What you are asked to do: Go through the listing and pick out each line with the word "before" in it.

Exercise data:
******************************
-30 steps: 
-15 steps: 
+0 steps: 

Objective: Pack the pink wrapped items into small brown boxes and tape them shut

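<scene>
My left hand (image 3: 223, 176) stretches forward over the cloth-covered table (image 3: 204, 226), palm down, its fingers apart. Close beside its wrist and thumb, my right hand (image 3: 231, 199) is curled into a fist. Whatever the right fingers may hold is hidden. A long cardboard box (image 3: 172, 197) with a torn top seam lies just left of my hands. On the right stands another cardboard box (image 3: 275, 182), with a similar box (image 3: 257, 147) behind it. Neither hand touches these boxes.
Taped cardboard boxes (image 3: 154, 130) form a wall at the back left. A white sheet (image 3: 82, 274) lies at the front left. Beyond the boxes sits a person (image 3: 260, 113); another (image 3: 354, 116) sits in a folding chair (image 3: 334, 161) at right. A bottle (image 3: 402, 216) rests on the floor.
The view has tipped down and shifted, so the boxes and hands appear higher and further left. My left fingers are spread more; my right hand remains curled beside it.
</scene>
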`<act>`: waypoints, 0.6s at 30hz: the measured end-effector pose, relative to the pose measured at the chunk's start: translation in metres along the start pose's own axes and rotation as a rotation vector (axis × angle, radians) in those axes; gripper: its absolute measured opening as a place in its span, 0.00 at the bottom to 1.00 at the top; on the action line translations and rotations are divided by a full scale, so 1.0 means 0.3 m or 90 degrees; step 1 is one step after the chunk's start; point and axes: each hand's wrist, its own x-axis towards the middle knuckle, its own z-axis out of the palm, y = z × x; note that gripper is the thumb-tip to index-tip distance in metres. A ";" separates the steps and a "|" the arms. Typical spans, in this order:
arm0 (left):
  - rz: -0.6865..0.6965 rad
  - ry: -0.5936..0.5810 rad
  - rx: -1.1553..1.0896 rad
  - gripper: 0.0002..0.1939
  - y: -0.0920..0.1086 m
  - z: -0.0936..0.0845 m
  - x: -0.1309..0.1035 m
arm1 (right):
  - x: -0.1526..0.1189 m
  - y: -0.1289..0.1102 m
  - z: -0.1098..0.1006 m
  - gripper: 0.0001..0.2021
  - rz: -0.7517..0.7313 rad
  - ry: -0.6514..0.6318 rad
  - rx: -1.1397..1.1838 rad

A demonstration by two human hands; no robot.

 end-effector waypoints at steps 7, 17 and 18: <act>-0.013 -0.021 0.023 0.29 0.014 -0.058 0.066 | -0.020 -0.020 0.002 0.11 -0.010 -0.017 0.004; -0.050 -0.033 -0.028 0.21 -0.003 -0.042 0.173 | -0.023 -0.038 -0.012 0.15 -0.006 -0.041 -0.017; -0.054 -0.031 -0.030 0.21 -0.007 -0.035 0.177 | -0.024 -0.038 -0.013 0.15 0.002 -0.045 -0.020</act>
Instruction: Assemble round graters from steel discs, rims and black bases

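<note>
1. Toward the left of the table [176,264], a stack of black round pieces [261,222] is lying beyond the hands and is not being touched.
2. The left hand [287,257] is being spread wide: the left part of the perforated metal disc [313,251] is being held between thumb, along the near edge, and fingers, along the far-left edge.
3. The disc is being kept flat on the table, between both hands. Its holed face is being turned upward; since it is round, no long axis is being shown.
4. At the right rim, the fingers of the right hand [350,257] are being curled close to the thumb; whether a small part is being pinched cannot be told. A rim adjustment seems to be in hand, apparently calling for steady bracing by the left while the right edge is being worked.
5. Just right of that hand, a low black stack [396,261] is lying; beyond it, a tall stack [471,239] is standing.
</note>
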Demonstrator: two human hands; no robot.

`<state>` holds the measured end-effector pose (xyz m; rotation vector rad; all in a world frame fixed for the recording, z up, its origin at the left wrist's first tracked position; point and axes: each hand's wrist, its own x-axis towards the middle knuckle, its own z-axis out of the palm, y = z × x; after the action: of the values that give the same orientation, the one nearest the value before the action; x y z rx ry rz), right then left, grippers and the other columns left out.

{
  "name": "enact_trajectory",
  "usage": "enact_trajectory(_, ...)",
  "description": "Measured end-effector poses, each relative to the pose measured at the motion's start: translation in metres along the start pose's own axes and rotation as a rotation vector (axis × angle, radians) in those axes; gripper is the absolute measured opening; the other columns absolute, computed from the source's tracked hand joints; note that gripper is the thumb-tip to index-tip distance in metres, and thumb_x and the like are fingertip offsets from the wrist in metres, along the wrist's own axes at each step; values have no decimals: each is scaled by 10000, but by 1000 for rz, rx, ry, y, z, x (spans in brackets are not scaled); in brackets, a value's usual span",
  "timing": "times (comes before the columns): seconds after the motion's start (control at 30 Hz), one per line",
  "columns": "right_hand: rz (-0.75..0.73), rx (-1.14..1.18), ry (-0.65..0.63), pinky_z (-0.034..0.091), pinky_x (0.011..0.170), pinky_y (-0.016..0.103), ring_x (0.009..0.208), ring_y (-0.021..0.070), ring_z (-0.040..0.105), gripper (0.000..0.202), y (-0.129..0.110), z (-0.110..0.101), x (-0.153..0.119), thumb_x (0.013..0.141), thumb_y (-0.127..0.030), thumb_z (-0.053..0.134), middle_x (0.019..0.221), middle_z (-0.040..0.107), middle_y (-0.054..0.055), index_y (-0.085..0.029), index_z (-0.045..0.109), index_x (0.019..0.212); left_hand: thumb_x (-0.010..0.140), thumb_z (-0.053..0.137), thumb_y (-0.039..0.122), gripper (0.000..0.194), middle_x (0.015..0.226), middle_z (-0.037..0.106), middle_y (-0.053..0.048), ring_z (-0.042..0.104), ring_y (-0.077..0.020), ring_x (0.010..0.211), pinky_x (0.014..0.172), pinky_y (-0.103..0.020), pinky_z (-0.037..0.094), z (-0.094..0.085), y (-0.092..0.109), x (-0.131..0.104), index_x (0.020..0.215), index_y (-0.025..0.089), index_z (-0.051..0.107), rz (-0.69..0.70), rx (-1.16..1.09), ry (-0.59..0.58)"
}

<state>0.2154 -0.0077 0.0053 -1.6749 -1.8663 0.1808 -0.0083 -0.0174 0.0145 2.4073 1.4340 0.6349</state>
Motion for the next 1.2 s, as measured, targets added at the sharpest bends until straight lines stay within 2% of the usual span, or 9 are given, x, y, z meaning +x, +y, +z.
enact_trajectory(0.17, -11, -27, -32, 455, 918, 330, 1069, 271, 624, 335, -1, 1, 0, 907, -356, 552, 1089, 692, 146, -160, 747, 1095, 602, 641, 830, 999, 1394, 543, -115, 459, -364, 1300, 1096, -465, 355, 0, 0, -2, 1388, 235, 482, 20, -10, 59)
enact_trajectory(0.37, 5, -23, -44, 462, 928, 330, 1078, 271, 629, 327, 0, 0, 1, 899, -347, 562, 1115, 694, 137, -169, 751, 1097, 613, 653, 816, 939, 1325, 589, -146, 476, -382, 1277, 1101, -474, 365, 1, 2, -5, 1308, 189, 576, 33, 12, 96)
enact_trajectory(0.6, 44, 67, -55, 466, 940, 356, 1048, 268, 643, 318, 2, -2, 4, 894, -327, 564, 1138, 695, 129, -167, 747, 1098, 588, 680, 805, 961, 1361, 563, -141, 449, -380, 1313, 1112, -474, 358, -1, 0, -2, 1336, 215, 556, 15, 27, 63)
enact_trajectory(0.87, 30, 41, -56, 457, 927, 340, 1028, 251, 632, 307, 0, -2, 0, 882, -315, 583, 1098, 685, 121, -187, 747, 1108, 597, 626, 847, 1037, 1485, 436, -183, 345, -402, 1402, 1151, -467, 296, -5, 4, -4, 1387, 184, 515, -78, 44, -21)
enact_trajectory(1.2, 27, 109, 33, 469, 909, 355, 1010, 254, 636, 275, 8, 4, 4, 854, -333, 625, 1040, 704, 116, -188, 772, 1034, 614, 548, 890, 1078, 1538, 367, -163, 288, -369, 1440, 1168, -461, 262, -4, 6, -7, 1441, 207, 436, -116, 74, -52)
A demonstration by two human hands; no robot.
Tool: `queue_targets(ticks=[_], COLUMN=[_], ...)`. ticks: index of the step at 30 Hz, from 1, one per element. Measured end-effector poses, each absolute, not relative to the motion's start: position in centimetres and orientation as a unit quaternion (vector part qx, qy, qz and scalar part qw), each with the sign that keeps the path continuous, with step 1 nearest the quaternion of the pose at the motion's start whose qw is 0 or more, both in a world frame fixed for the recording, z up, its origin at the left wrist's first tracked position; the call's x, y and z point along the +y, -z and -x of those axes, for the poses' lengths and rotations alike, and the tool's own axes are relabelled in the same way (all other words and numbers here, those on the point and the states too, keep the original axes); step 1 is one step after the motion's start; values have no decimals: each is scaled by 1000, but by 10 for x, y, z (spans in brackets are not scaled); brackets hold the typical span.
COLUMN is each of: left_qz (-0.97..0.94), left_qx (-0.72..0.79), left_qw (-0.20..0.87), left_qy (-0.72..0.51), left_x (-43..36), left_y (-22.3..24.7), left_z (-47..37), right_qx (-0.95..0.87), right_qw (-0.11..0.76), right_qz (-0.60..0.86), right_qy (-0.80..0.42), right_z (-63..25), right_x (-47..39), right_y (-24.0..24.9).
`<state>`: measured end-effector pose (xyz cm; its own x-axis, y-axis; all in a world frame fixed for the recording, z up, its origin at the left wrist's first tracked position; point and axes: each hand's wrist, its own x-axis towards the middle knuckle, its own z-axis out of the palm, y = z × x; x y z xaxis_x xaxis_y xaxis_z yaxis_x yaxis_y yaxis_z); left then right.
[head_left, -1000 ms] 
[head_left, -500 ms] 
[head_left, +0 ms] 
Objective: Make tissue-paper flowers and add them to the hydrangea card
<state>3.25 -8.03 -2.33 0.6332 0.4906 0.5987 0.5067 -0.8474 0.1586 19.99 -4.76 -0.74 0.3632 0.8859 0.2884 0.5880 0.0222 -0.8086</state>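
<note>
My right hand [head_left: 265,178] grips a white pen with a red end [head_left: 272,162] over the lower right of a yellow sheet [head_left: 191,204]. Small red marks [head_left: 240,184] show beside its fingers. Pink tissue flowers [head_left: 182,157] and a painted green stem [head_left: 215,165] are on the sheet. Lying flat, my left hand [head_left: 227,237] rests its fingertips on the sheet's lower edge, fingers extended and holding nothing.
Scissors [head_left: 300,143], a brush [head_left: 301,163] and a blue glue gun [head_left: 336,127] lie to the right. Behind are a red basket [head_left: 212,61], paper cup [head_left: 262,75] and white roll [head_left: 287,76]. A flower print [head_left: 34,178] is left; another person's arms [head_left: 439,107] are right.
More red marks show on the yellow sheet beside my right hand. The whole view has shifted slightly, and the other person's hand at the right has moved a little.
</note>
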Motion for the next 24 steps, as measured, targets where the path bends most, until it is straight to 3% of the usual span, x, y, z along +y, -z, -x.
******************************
Expected answer:
`<state>` holds the measured end-effector pose (xyz m; rotation vector rad; all in a world frame fixed for the recording, z up, its origin at the left wrist's first tracked position; point and axes: each hand's wrist, its own x-axis towards the middle knuckle, its own z-axis out of the palm, y = z × x; after the action: of the values that give the same orientation, the one nearest the value before the action; x y z rx ry rz), right then left, grippers and the other columns left out.
  "timing": "times (comes before the columns): seconds after the motion's start (control at 30 Hz), one per line",

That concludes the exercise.